Schematic diagrams of a the traditional method and b the mechanochemical method of API-IL preparation, reproduced with permission from Egorova et al. (2018)
2.3.2 Characterisation of API-ILs
Designing API-ILs for pharmaceutical applications requires careful assessment to ensure both appropriate physico-thermal properties and high therapeutic efficacy, with the minimal possible side-effects. Generally, the formation of API-ILs is confirmed by NMR spectroscopy through the qualitative characterisation of proton transfer—where the chemical shifts of 1H, 13C and 15N are closely monitored to determine the degree of proton transfer from an acidic API to a basic IL-forming counterion, which indicates ionisation or H-bonded complex formation (Moreira et al. 2015). 1H and 13C NMR are used to monitor the reactions and to confirm the stoichiometry of the cation and anion of an API-IL that contains hydrogen and carbon atoms, from the change in the chemical shifts upon the proton transfer related to IL formation (Balk et al. 2015b). They are also used to evaluate the presence of by-products and degradation by simple integration of signals in the compound. Recently, nuclear overhauser enhancement experiments such as NOESY, ROESY and HOESY have been used to confirm the chemical structures of API-ILs. To eliminate the influence of the NMR solvents, several deuterated solvents such as methanol-d4, DMSO-d6 and chloroform-d have been used to measure the 1H and 13C NMR spectra of API-ILs by simply dissolving the ILs with the deuterated solvents in an NMR tube. In particular, 1H NMR spectra of ILs can reflect the differences in intra- and intermolecular interaction between ions that vary in size and structure (Cremer et al. 2010). Infrared spectroscopy is also used to qualitatively assess the proton transfer, complete ionisation and impurities of API-IL moieties. X-ray diffraction of single crystals or powders is used to assess the crystallinity of API-ILs or the homogeneous distribution of APIs in the IL-forming counterionic matrix. Halide analyses are conducted to detect the presence of inorganic impurities using the metathesis reactions. Thermoanalytical methods such as differential scanning calorimetry, thermal gravimetric analysis or derivative thermal gravimetric analysis are carried out to assess the decomposition temperatures, melting point and phase transitions (glass transition temperature or solid–solid transitions) (Ali et al. 2019; Moshikur et al. 2020c). In addition, Karl Fischer titration is used to determine the water content, and hygroscopicity is assessed by dynamic vapour sorption during storage.

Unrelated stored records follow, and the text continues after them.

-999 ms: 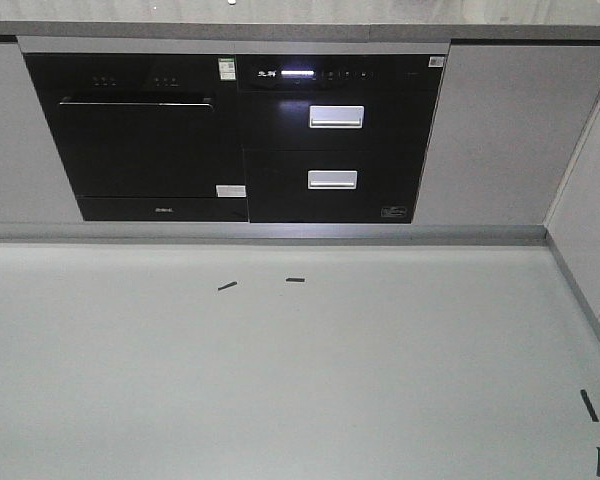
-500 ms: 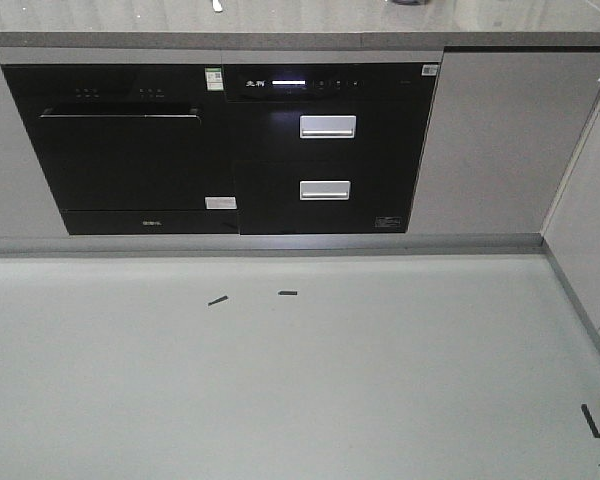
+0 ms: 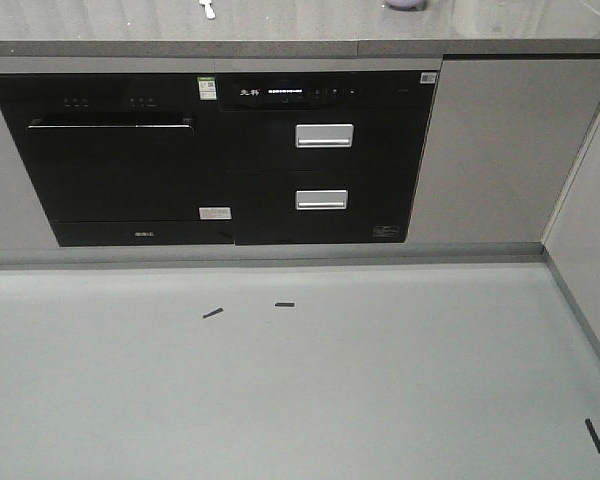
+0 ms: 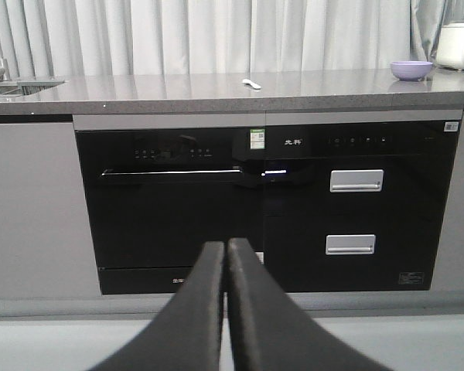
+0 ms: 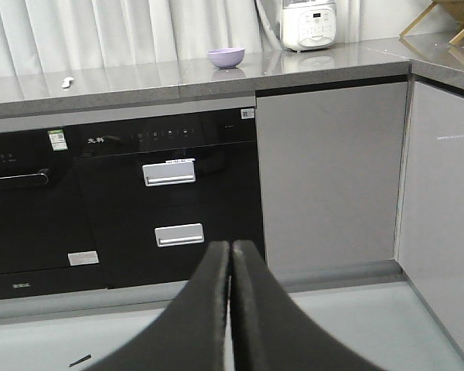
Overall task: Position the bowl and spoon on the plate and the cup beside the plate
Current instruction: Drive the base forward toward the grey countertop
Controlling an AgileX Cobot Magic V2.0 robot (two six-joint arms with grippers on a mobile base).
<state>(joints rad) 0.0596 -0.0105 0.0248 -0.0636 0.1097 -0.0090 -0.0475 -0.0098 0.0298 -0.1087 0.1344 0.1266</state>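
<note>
A lavender bowl [image 4: 411, 70] sits on the grey countertop [image 4: 178, 86] toward the right, also seen as the bowl [image 5: 226, 57] in the right wrist view and the bowl [image 3: 407, 4] cut by the top edge of the front view. A pale spoon [image 4: 251, 83] lies on the counter left of it, seen too as the spoon [image 5: 66, 81] and the spoon [image 3: 208, 9]. The plate and the cup are out of view. My left gripper [image 4: 226, 246] is shut with nothing in it, far from the counter. My right gripper [image 5: 230, 246] is shut and empty too.
Under the counter are a black dishwasher [image 3: 120, 160] and black drawers with silver handles [image 3: 324, 135]. A white appliance [image 5: 308, 23] stands right of the bowl. A sink [image 4: 4, 83] is at the counter's far left. Grey cabinets [image 5: 329, 170] turn a corner on the right. Tape marks [image 3: 213, 313] lie on the floor.
The cabinets have slid down and left in the front view as the base nears the counter. More countertop shows now, with the spoon and the bowl's edge coming into sight.
</note>
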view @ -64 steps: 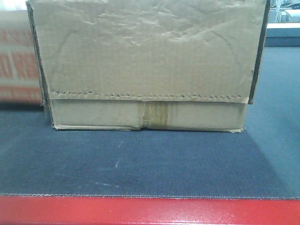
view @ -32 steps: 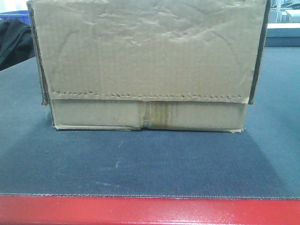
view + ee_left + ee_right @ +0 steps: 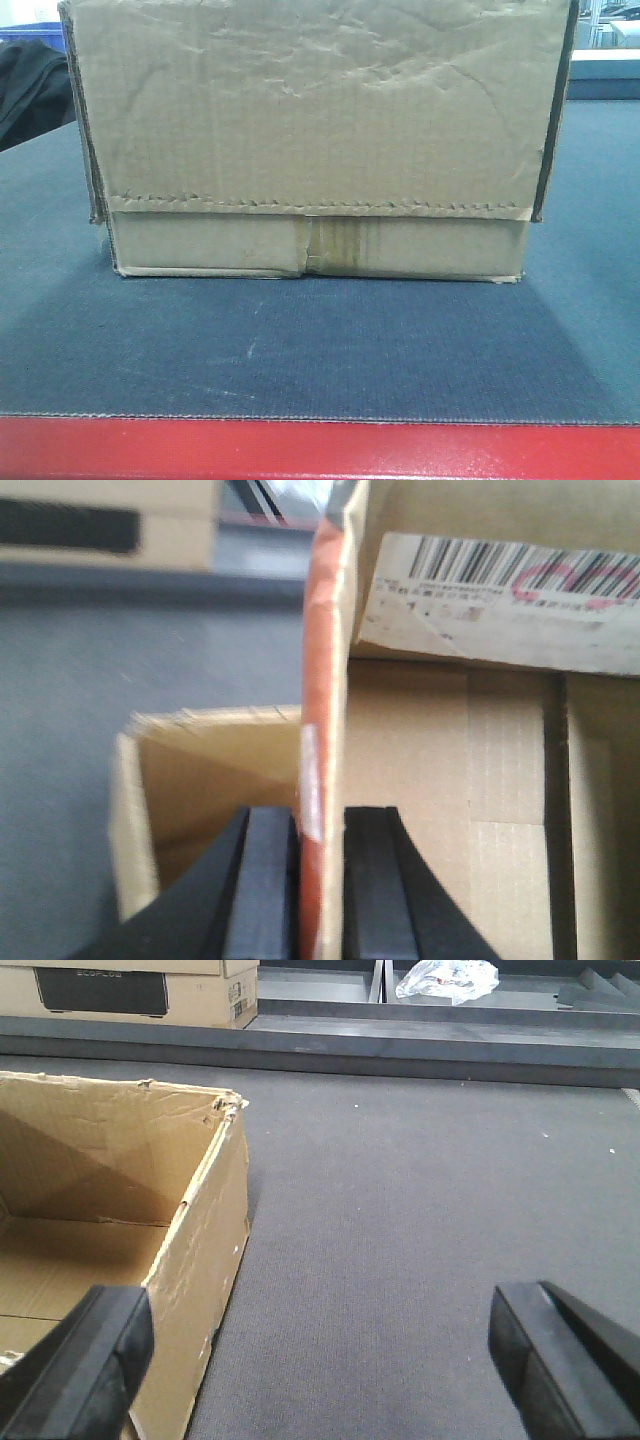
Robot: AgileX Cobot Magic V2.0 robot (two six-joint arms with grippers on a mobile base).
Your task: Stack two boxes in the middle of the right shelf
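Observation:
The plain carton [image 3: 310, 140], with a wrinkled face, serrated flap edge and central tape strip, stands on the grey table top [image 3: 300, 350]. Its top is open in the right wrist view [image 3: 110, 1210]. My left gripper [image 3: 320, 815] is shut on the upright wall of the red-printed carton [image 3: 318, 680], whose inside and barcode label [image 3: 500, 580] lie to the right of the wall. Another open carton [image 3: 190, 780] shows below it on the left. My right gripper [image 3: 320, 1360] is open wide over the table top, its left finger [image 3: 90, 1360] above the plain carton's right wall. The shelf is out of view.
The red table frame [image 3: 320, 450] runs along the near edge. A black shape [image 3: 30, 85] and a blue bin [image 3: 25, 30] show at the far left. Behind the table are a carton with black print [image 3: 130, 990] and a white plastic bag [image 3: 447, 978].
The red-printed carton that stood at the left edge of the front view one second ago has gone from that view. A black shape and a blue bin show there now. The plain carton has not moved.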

2.4 Physico-Thermal and Solubility Behaviour of API-ILs
The conversion of neutral APIs into IL forms is a promising approach for overcoming the inadequate physico-thermal properties and solubility challenges of APIs. The physicochemical and biomedical properties of API-ILs mainly depend on the appropriate choice of IL-forming cations. It has been suggested that using APIs in an IL form allows fine-tuning of their physicochemical and biological properties. Several notable studies have been conducted to emphasise the effect of counterions in controlling the various pharmaceutical cocktail properties of API-ILs, i.e. solubility, physico-thermal properties, stability, biological activity and bioavailability.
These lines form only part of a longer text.